Taleban reject claims they may cancel Qatar talks

KABUL (AFP) - The Taleban on Sunday rejected reports that they may cancel peace talks with the US and the Afghan governments over criticism of the insurgents' office that opened in Qatar last week.

A Taleban spokesman in Afghanistan rejected a New York Times story published on Saturday that quoted an unnamed rebel official saying the insurgents were determined to keep the office's sign and flag that triggered fury in Kabul.

The sign used the formal name of "Islamic Emirate Of Afghanistan" from the rebels' 1996-2001 government, and the white Taleban flag was seen by many Afghans as a provocative reminder of the cruelties of Taleban rule.

The opening of the Qatar office was intended as a first step towards a peace deal as the US-led NATO combat mission ends next year, but the Afghan government accused the rebels of posing as a government-in-exile.

Taleban spokesman Zabihullah Mujahid said on Sunday that the anonymous "Taliban official" quoted in the New York Times did not represent the movement's views.

"(The Taleban) has its own spokespersons who provides information to the media," Mujahid said in a statement.

"Anyone except these spokespersons giving information, it would not be (information) from the Islamic Emirate.

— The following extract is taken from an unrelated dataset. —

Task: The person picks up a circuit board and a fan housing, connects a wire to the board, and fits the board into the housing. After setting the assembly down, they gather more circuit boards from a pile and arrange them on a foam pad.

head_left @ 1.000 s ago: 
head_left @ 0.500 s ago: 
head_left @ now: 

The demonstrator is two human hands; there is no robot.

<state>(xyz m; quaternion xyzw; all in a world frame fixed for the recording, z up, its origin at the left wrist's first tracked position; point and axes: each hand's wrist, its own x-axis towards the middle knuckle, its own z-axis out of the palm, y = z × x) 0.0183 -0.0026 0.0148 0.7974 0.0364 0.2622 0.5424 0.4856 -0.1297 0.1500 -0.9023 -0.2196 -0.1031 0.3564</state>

"The enemy for long time have given statements in their interests citing unknown persons (as Taleban spokespersons), an example of which is an interview published on the New York Times."

US Secretary of State John Kerry, on a visit to Qatar on Saturday, warned that Washington could call on the Taleban to close the office if the rebels failed to live up to their side of peace efforts.

"It is our hope that this could ultimately be an important step in reconciliation if it's possible. We know that it may well not be possible," Mr Kerry told reporters in Doha.

If the Taleban do not address concerns, "We may have to consider whether or not the office has to be closed."

President Barack Obama has supported dialogue with the Taleban as the US prepares to pull out its 68,000 combat troops from Afghanistan next year, ending the longest US war which has become increasingly unpopular at home.

The Taleban ruled Afghanistan from 1996-2001, imposing a harsh version of Sunni Islamic law that banned television, music and cinema, stopped girls from going to school and forced woman to wear the all-covering burqa.

They were ousted in 2001 for sheltering the Al-Qaeda militants behind the 9/11 attacks, but launched a resilient and bloody insurgency against US-led NATO troops and the US-backed Afghan government.

Talk of a meeting between US and Taleban officials in Qatar has been put on hold, and the US has stressed the office must not be treated as an embassy and must be used only for peace talks.